From newborns who lose their parents to elderly persons trapped by dementia, those in need of guardianship must have someone who can manage their affairs and care for them. The process is a complicated one and must be carefully handled to meet all the requirements under Illinois law. A good Guardianship Attorney can make all the difference in a person’s well being and their ability to defend their dignity. We help our clients establish guardianship of minor children, adults with disabilities or both. We can also assist with the less restrictive alternative of a conservatorship which provides control of property for an incapacitated individual.
A family member or a close friend can be appointed to manage a loved one’s personal matters, collect and invest their assets, pay bills, arrange living arrangements, provide medical treatment and otherwise help in the management of a person’s life. The Court is involved in this process which can be difficult. We can help navigate the court system and ensure that all of the requirements under state law are met.
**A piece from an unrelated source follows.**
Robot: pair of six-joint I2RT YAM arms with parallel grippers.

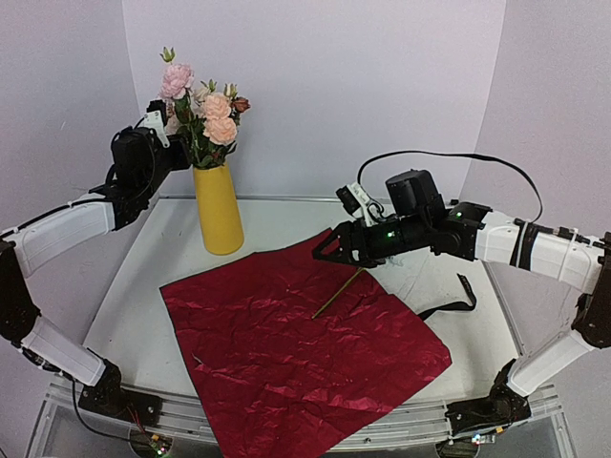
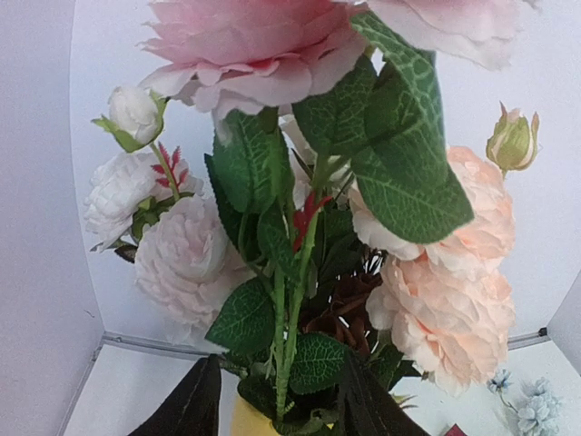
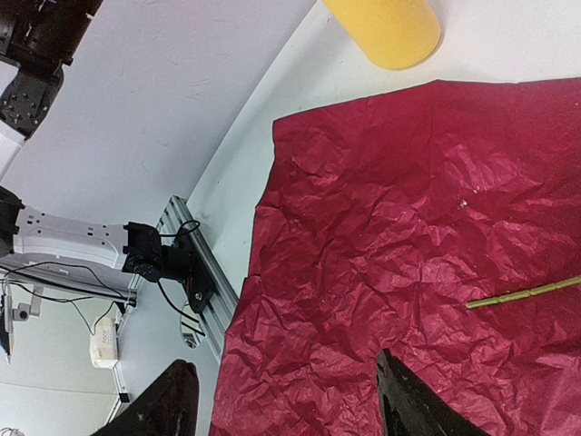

The first step is to file a Petition for guardianship with the appropriate county court. The Judge will conduct a hearing to determine whether the proposed ward needs protection. The Judge will often appoint an Attorney Ad Litem (also known as a Guardian Ad Litem) to investigate the facts of the case and report back to the Court. Most judges give great weight to the report of this person as they are not an attorney for either party and are acting in a quasi-judicial capacity.
If the proposed ward contests the proceeding or believes that they are capable of handling their own affairs, the Judge will conduct a separate hearing to make a determination of what is in their best interest. Often times, the Judge will find in favor of the Proposed Ward.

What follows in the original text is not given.